The most scathing criticism of the museum came from Keith Windschuttle, a conservative historian, who pointed out that part of the building was modeled on the design of the Holocaust Museum in Berlin.
"There were no gas chambers in Australia or anything remotely equivalent," he says. "For the Australian government to construct a permanent national structure that advertises such a grotesque historical misinterpretation is an insult to the nation."
Now, following a government review of the museum released last July, curators are feeling political pressure to revamp the multicultural presentations that have proven popular with the public.
The debate touches on some of the most unsettled aspects of Australian identity, including the position of Aborigines and Asians - two groups that supporters of the museum argue are finally getting some recognition.
Funded by the federal government, the museum caused the entire political establishment to draw a collective breath when it threw open its doors to the public two years ago in the nation's capital.
Instead of a simple narrative showing the beginnings of settlement 60,000 years ago to the crowning glory of the Sydney Olympics in 2000, the exhibits unleashed a cacophony of impressions - focusing largely on everyday life rather than successes of the pioneers and explorers.
The visitor is encouraged first to enter a rotating theater where the themes of land, water, and people lay out the central concept. Seating 25 people every 12 minutes, the screens flash staccato images ranging from the vast deserts in the country's center to the multicultural cities.
Snapshots of individuals tell visitors that Australia has had to "manufacture a sense of identity" and that "we don't have to rush to define ourselves," and then offers other such 30-second random opinions.
The film shows a diverse culture without references to significant moments in the country's history.
Further into the museum, clothing of the early British settlers from the 1800s is shown in the same glass cases as those of the boat people from Vietnam who arrived in the 1970s - an effort to bring a sense of inclusion rather than exclusion in the story of immigration.
An extraordinary amount of space is devoted to showing the ordinariness of people's lives - the rotating clothesline known as "Hill's hoist" and the fondness for Vegemite, a yeast extract spread.

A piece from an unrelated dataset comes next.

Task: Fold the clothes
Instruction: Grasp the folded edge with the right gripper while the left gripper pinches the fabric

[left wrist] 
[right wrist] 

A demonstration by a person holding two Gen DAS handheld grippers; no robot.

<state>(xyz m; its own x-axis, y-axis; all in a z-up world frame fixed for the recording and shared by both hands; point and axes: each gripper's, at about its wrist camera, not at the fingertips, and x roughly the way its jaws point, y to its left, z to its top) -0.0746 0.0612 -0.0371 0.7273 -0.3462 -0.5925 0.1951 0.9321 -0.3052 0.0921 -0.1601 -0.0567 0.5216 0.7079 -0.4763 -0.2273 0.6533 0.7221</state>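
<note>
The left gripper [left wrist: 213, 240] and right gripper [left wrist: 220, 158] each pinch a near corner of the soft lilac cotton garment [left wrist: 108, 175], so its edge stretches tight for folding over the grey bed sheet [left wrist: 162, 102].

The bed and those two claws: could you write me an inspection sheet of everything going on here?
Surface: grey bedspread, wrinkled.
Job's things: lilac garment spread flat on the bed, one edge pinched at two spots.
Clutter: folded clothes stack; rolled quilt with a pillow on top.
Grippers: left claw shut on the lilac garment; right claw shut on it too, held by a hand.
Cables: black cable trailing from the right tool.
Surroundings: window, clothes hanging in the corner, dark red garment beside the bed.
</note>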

Conservatives complained that cricketing heroes, explorers like Captain Cook, and famous outlaws like Ned Kelly, who have a mythic status in the Australian psyche, had not been given their due. The exhibits were confusing, they added, and the Aboriginal section had been given more importance than other sections.

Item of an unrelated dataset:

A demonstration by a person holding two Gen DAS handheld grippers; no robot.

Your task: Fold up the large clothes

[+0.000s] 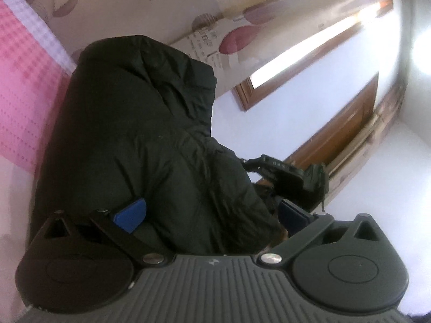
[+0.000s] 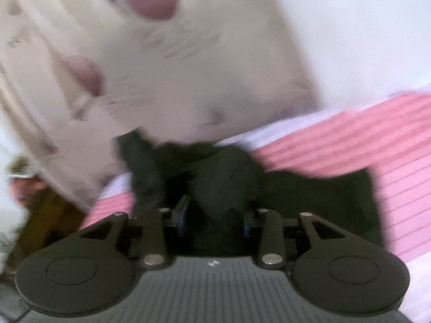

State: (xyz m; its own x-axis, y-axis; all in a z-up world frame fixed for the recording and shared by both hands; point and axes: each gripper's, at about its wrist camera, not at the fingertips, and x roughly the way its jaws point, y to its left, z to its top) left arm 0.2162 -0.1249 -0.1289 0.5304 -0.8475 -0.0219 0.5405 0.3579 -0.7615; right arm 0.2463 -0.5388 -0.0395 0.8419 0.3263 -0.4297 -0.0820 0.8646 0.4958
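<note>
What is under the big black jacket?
The black jacket lies on a pink striped bedcover, which shows around it. Whatever sits directly beneath the jacket is covered, and the right view is blurry.

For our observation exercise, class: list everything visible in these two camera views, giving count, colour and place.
jacket: one, black, padded, lying bunched on the bed
bed cover: one, pink and white, under the jacket
curtain: one, cream with mauve petals, behind the bed
door: one, brown wood, far wall
left gripper: one, black with blue pads, wide open around jacket fabric
right gripper: one, black, jacket fabric between its fingers; blurred
</note>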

Under the initiative of two members of the government-appointed board, a review of the museum was agreed on. The results of that review, published in July, found that although the institution was not politically biased, it should incorporate more about European settlement.
Among its recommendations, the review said that a major permanent exhibition titled "Horizons," which shows immigrants from the 19th and 20th centuries, should be scrapped in favor of a focus on arrivals in the 19th century only - in other words, the British were in, and the Asians out.
It also recommends that the Garden of Australian Dreams, a vast concrete courtyard with colorful etchings and myriad references to Aboriginal land, should be replaced by a real garden where people can sit in the shade.
The review stated that the rotating theater with its "potpourri of one-line opinions" should be replaced with the audience "recast as sailors on Captain Cook's longboat approaching the shore for the first time."
But the exhibits, as they stand now, have been a phenomenal success with visitors. In the first year alone, the museum attracted 1 million visitors, 600,000 more than initially envisioned.
"The government is probably going to make changes, even if the board takes longer to decide," says Martin Portus, director of public affairs of the National Museum. "It's the conservative politicians and academics who want this change. They are much more used to other museums in this country, most of which opened in the 19th century and are embedded with a sense of imperial history."
Some historians who support the museum question the tendency to favor one view of history over another.
"Why is it that critics are unable to go beyond the black versus white sense of competition? Why is it 'my history versus your history?' " asks Frances Peters Little, research fellow at the Australian Center for Indigenous History at the Australian National University in Canberra.
Professor Little says this is the first time in Australia that Aboriginal history is being shown "so broadly, instead of being marginalized in the way it usually is."